= EXERCISE PROMPT =
Please write out exactly the lines from the opening of the listing through the line that holds "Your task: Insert", including both, and nothing else; no pictures.
(SOURCE RECORDS begins)
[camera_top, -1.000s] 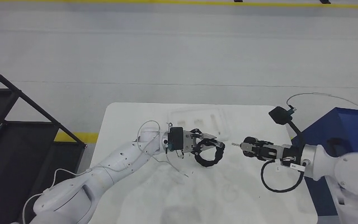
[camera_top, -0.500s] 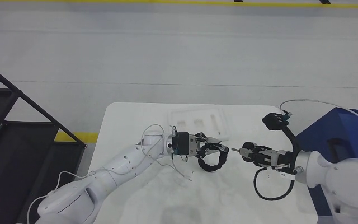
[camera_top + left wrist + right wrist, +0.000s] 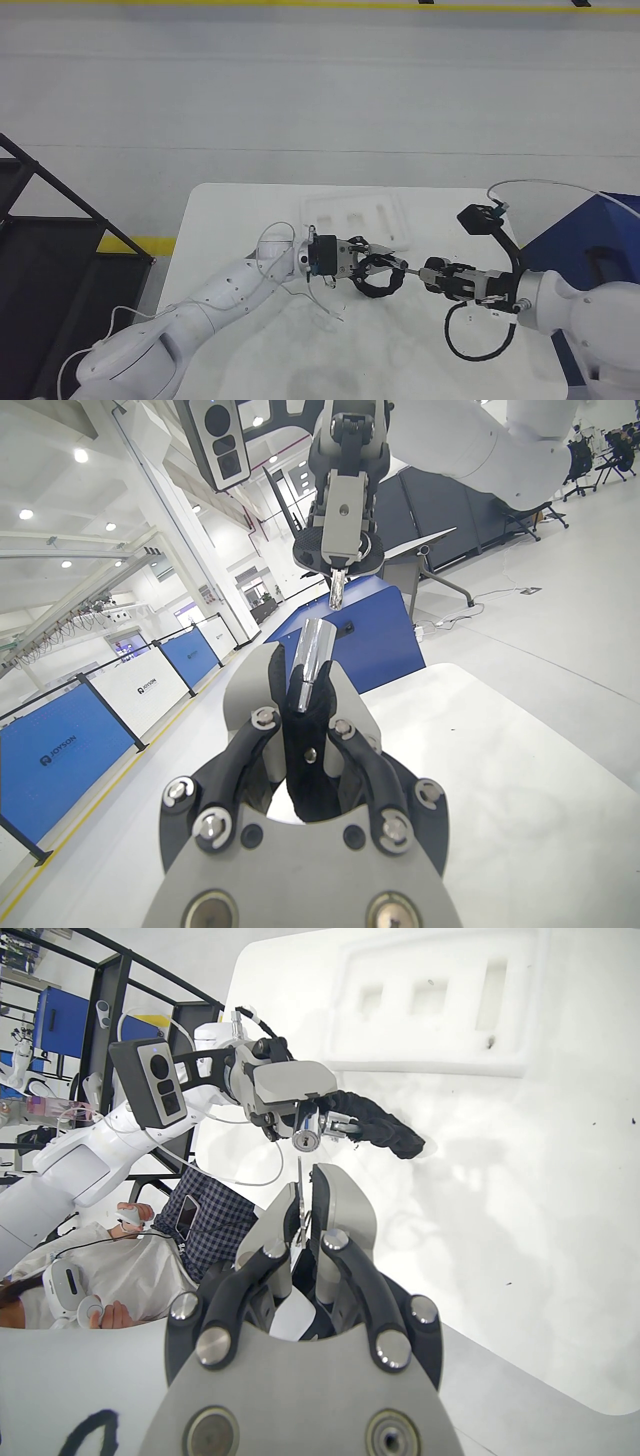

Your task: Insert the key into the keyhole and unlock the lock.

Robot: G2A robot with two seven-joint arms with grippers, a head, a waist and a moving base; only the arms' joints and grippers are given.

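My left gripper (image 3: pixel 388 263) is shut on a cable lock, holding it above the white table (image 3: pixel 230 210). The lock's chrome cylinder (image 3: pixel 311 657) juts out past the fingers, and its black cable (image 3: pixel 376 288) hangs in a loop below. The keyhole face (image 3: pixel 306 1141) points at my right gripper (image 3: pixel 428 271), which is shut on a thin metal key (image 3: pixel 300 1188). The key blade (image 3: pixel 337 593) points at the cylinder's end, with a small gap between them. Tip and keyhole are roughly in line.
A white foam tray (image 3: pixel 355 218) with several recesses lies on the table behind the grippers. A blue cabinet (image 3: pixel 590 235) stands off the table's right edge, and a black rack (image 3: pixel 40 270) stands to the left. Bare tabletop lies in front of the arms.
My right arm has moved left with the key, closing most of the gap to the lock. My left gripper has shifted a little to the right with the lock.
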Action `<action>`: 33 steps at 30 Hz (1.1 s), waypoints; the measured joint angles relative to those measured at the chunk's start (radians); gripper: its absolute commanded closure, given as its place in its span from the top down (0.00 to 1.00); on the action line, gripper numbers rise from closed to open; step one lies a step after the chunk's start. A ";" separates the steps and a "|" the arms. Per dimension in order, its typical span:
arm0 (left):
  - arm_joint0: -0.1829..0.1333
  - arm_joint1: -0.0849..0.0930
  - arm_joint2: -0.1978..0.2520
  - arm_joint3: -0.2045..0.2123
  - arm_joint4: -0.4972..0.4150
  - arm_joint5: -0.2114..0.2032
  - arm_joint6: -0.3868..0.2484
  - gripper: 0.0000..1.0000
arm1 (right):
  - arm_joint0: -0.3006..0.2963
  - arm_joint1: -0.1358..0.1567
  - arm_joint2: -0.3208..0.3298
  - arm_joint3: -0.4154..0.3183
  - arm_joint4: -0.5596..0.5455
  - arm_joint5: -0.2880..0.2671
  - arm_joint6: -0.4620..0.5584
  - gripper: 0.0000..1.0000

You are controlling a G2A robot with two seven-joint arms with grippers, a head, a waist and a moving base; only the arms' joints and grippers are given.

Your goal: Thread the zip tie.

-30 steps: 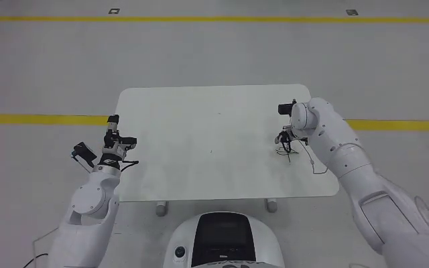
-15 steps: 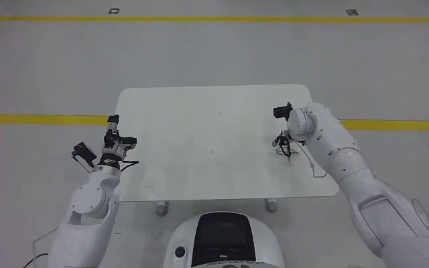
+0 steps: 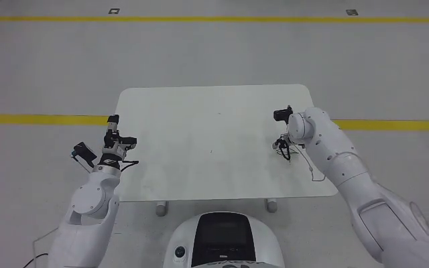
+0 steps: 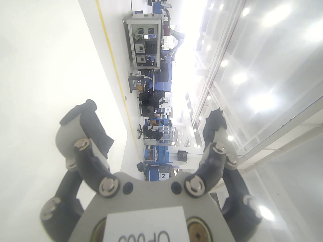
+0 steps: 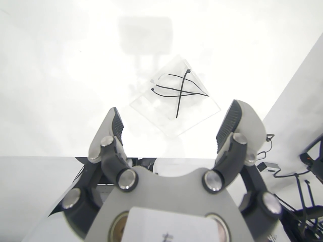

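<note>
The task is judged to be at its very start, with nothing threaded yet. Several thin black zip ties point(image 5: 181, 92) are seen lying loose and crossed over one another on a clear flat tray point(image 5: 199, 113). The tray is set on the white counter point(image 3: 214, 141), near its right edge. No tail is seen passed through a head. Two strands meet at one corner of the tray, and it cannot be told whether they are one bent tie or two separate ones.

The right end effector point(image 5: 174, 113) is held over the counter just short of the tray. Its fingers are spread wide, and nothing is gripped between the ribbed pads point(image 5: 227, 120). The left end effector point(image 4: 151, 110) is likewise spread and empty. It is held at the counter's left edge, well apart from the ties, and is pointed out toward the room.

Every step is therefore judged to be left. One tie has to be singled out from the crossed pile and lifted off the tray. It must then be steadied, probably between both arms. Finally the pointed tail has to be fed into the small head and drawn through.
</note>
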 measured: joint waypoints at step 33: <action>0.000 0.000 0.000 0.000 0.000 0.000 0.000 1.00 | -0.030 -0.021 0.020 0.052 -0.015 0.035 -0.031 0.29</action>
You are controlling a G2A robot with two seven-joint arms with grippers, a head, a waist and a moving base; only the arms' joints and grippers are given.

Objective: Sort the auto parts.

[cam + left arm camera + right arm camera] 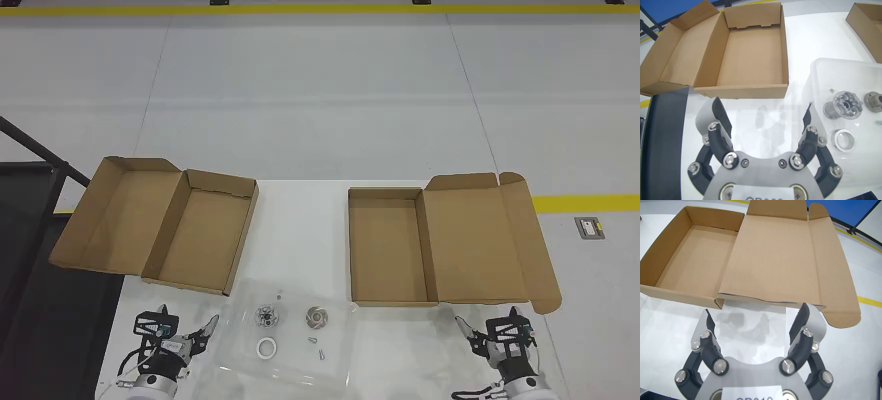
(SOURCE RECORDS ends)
= THE ANSWER =
[camera_top, -1.000s] 
[camera_top, -0.500s] 
[camera_top + left wrist + right wrist, +0.000s] 

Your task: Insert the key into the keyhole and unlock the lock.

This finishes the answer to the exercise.